おかめさんのキネマ手帖

映画の予備知識は限りなくゼロに近いのが理想や。 そう思うてるライトユーザーなオバハンがつぶやく ぼちぼちな映画日記やで。

ターゲット

朝方降っていた雨も上がり曇り空が広がる。
日差しが足りず、やや気温低めの一日。
ヤマザキ春のパンまつり二枚目のお皿シールが21点になった。
締め切りまであともう少し。

映画「ターゲット」を観た。

ここはロンドンのアパートメントが立ち並ぶ一角。
軽やかな足取りでその中のひとつに立ち入る初老の男。

一寸間をおいた後、入り口の真上から人が降ってくるではないか。
先ほどの男は、何事も無かったかのように颯爽と建物を後にする。
そんな手際の良い、彼の仕事っぷりから物語は幕を開ける。

54歳になる彼は、由緒あるヒットマンの家系に生まれた。
ギャラはトップクラス。
名の通ったこの道一筋のベテランだが、その素顔を知るものはいない。
業界のレジェンドといったところだろうか。

母が老人ホームに入所して以来、主を失ったかのような彩のない田舎の屋敷でひとり暮らしている。
話し相手がおらず、時折見えない誰か、つまり観客に向かってあれこれ語りかける癖があるようだ。

・・・オッサン、大丈夫やろか?

さて、そんなレジェンドに新たな仕事の依頼が舞い込んだ。

レンブラントの贋作を本物と偽り、闇業者に売りつけようとしたすり替え詐欺師の女がいた。
まんまとカネを騙し取られた闇業者は怒り心頭。
この女の暗殺を彼に依頼したのだ。

彼にとってはたやすい仕事だ。
さっそくサイレンサー付きの仕事道具一式を引っさげ、街行く女の背後を狙う。

ところがこの女、スリの腕前もなかなかのもので、雑踏の中、手を変え品を変え変わり身のごとく見事に彼を巻いてしまう。
プロの自分を翻弄する大胆不敵で鮮やかな身のこなし。
そして何よりキュートではないか。

そう。
彼は仕事柄にもなくキュートなモノに弱かったのだ。

彼女をたいそう気に入ってしまい、引き金を引くのを止めてしまった。

しかし、それは彼が積み重ねてきた信頼というキャリアを失うことだ。
それに依頼者の怒りは収まらない。

家名に泥を塗る気かい!?
老母に詰め寄られた彼は、気を取り直し女の暗殺に向かう。

こうして再び狙いを定めたその瞬間、思いがけなく二番手のヒットマンが現れるではないか。

すわ、三つどもえ!

彼の拳銃は迷うことなく二番手のヒットマンを撃ち抜くのだった。

物語は、ひょんなことからターゲットのはずだった女のボディーガードになったヒットマンの顛末をコミカルに描いたクライムアクション。

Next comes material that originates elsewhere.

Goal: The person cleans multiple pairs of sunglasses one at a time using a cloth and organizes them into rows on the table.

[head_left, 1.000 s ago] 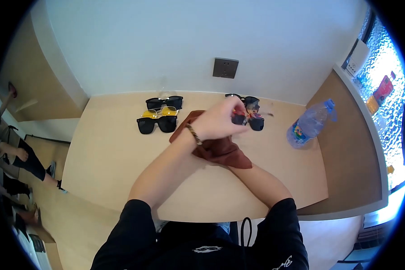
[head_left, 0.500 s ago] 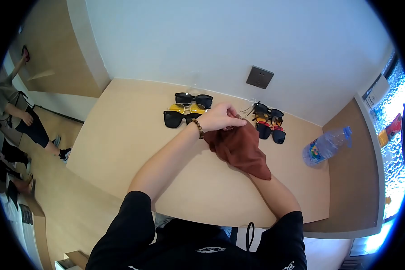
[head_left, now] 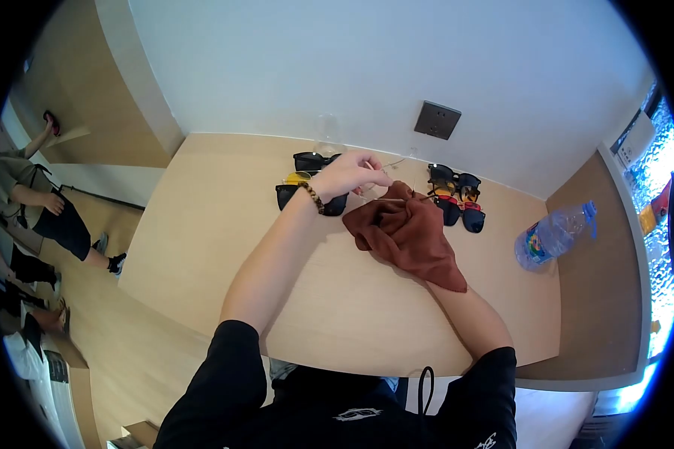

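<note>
Head cam: L hand point(head_left: 344, 173), w/ beaded bracelet point(head_left: 312, 197) on the wrist, is up over the table point(head_left: 202, 247); fingers curled in, apparently pinching thin-framed clear specs point(head_left: 386, 200). Specs sit btwn that hand & a rust-brown cloth point(head_left: 412, 232); finer detail too small to make out. R forearm point(head_left: 468, 318) runs up under the cloth, which is draped over the R hand, so can't tell if that one's open or gripping.

Cloth is bunched, roughly mid-table, one corner hanging over the forearm.

L side, partly behind L hand & wrist: black sunglasses point(head_left: 311, 161) at back, yellow-lens glasses point(head_left: 297, 178) in the middle, dark sunglasses point(head_left: 286, 197) in front. R of the cloth, another close-set group: black-framed pair point(head_left: 442, 175) at back, amber-lens pair point(head_left: 469, 194) mid, red-and-black sunglasses point(head_left: 472, 219) in front.

Further R: clear plastic bottle point(head_left: 554, 236), blue cap, tilted in view, near the side panel point(head_left: 603, 277). Wall socket point(head_left: 437, 120) above table. Far L, other ppl, incl. one in dark shorts point(head_left: 64, 224).
</note>
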`<action>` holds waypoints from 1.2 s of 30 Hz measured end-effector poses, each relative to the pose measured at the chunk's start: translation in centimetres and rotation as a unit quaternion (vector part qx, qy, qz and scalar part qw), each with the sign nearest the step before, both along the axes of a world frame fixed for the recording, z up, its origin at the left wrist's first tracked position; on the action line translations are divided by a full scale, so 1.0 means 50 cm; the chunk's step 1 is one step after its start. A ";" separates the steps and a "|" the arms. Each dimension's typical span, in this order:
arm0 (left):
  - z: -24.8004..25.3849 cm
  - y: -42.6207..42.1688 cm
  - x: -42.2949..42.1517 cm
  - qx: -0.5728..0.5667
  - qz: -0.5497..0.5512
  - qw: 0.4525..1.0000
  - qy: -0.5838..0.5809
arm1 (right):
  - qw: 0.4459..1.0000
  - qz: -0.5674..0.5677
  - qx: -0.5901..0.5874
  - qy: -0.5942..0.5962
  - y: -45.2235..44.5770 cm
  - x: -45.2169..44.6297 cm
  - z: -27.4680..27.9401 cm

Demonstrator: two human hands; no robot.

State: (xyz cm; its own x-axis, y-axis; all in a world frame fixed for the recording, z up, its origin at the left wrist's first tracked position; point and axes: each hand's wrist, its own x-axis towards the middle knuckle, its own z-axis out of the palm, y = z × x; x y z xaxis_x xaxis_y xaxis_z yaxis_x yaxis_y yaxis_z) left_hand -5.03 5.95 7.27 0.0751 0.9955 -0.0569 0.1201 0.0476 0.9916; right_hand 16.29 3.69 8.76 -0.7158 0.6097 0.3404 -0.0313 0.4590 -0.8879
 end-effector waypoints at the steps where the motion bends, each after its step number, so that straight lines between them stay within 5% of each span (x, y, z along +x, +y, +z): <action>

ターゲットの女と、たまたま現場に居合わせた若造を連れ逃亡者になってしまうレジェンド。
成り行きとはいえ命を狙われる羽目になったこの孤独な三者の間に、いつしか不思議な絆が芽生えてゆく。

人がばたばたと殺されてゆくものの、犯罪の後ろめたさや残酷さを全く感じさせない、そのリズミカルで事も無げな独特の空気感が見どころ。
若干の中だるみはあれど、コメディとしてはそこそこテンポも良く及第点。
ビル・ナイのファンには嬉しい、見逃せない一作。

マリーゴールド・ホテル 幸せへの第二章」のビル・ナイ
マジック・イン・ムーンライト」のアイリーン・アトキンス、
ガール・オン・ザ・トレイン」のエミリー・ブラント
イミテーション・ゲーム エニグマと天才数学者の秘密」のロリー・キニア
「ロイヤル・ナイト 英国王女の秘密の外出」のルパート・エヴェレット
ヴェニスの商人」のグレゴール・フィッシャー、
「バレット・オブ・ラヴ」のルパート・グリント
「アメリカン・レポーター」のマーティン・フリーマン
「ルート・アイリッシュ」のジェフ・ベル共演。

原題「WILD TARGET」
2010年 イギリス、フランス制作。